→ **YOUR ASSIGNMENT**
Write out all of the data again, precisely as it appears.

→ **GIVEN DATA**

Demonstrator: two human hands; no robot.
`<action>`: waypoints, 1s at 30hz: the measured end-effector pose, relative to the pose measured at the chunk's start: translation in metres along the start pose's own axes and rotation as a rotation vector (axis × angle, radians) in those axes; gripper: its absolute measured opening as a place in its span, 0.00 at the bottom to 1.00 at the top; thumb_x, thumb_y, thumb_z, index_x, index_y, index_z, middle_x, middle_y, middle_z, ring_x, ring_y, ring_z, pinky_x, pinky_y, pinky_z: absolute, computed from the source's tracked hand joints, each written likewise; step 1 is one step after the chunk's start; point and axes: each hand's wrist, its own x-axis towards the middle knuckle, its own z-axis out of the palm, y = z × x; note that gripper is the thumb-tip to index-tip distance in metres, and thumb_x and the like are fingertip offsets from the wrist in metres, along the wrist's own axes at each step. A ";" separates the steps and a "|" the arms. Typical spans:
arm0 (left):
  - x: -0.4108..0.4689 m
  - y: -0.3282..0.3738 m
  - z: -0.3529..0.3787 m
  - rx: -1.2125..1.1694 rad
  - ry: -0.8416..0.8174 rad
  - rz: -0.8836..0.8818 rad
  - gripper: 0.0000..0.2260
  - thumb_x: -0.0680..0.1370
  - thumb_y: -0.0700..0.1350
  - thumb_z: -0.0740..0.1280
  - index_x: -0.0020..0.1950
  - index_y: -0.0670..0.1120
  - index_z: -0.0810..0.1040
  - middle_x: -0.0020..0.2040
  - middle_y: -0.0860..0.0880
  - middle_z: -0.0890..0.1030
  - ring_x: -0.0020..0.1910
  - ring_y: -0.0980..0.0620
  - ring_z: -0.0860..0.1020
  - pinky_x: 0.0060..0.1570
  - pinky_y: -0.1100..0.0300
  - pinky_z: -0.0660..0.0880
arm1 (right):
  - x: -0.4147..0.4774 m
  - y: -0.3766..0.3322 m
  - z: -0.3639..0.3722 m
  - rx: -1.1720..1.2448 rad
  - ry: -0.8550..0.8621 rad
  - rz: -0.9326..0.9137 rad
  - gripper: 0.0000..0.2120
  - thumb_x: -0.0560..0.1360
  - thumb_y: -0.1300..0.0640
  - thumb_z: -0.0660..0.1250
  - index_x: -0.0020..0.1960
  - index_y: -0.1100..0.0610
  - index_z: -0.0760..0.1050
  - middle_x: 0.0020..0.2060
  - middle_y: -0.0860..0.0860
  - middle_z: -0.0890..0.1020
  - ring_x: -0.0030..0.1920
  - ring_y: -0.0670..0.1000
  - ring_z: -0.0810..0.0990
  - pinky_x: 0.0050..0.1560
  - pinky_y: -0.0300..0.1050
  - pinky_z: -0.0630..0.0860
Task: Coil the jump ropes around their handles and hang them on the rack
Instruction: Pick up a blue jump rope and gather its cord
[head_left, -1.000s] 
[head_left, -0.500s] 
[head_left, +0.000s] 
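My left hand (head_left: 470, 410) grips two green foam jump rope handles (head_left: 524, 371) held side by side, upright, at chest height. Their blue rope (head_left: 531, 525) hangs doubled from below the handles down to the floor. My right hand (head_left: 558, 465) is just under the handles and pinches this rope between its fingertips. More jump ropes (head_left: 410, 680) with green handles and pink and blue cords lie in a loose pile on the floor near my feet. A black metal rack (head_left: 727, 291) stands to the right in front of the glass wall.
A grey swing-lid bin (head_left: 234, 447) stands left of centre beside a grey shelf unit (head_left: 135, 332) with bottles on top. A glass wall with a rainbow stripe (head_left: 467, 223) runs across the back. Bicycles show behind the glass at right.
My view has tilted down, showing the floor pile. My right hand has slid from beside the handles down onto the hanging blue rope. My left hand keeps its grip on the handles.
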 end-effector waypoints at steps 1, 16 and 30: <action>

→ **TASK SOLUTION**
Demonstrator: two human hands; no robot.
`<action>`: waypoints, 1s at 30hz: the measured end-effector pose, relative to the pose measured at the chunk's start: translation in metres along the start pose's own axes and rotation as a rotation vector (axis × angle, radians) in those axes; gripper: its absolute measured opening as a place in its span, 0.00 at the bottom to 1.00 at the top; thumb_x, thumb_y, thumb_z, index_x, index_y, index_z, middle_x, middle_y, middle_z, ring_x, ring_y, ring_z, pinky_x, pinky_y, pinky_z: absolute, computed from the source's tracked hand joints, each written likewise; step 1 is one step after the chunk's start; point and axes: each hand's wrist, its own x-axis towards the middle knuckle, its own z-axis out of the palm, y = z × x; note that gripper is the thumb-tip to index-tip distance in metres, and thumb_x and the like are fingertip offsets from the wrist in metres, along the wrist's own axes at each step. A ";" separates the steps and a "|" the arms. Typical spans:
arm0 (left):
  - x: -0.4108..0.4689 m
  - y: -0.3282..0.3738 m
  - z: -0.3529..0.3787 m
  - rx: -1.2125..1.1694 rad
  - ry: -0.8416..0.8174 rad
  - rz: -0.8836..0.8818 rad
  - gripper: 0.0000..0.2260
  - thumb_x: -0.0680..0.1370
  - thumb_y: -0.0700..0.1350
  - thumb_z: -0.0740..0.1280
  - index_x: -0.0020..0.1950
  - index_y: -0.0670..0.1120
  - index_z: -0.0810..0.1040
  - middle_x: -0.0020..0.2040
  - middle_y: -0.0860..0.0880
  - middle_z: -0.0890..0.1030
  - ring_x: -0.0020..0.1910
  - ring_y: -0.0980..0.0620
  - ring_z: -0.0860..0.1020
  - pinky_x: 0.0060..0.1570
  - pinky_y: -0.1100..0.0300
  - pinky_z: -0.0660..0.0880
arm1 (right):
  - x: -0.4147..0.4774 m
  - y: -0.3766..0.3322 m
  - z: -0.3639..0.3722 m
  - rx: -1.1720..1.2448 rad
  - ry: -0.8550..0.8621 rad
  - rz: -0.9326..0.9137 rad
  - gripper: 0.0000..0.2120
  - thumb_x: -0.0560..0.1360
  - thumb_y: -0.1300..0.0640
  - thumb_z: -0.0660..0.1250
  - index_x: -0.0020..0.1960
  - index_y: -0.1100..0.0610
  - index_z: -0.0760..0.1050
  - middle_x: 0.0020..0.2060
  - middle_y: -0.0860..0.0860
  - middle_z: -0.0890..0.1020
  - ring_x: -0.0030..0.1920
  - ring_y: -0.0670..0.1000
  - ring_z: -0.0810..0.0990
  - pinky_x: 0.0050..0.1560
  - pinky_y: -0.0300..0.1050
  - pinky_z: -0.0630..0.0860
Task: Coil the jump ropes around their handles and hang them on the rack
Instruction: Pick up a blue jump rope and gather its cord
[head_left, -1.000s] 
[head_left, -0.500s] 
[head_left, +0.000s] 
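My left hand (head_left: 470, 410) grips two green foam jump rope handles (head_left: 524, 371) held side by side, upright, at chest height. Their blue rope (head_left: 531, 525) hangs doubled from below the handles down to the floor. My right hand (head_left: 558, 465) is just under the handles and pinches this rope between its fingertips. More jump ropes (head_left: 410, 680) with green handles and pink and blue cords lie in a loose pile on the floor near my feet. A black metal rack (head_left: 727, 291) stands to the right in front of the glass wall.
A grey swing-lid bin (head_left: 234, 447) stands left of centre beside a grey shelf unit (head_left: 135, 332) with bottles on top. A glass wall with a rainbow stripe (head_left: 467, 223) runs across the back. Bicycles show behind the glass at right.
My view has tilted down, showing the floor pile. My right hand has slid from beside the handles down onto the hanging blue rope. My left hand keeps its grip on the handles.
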 end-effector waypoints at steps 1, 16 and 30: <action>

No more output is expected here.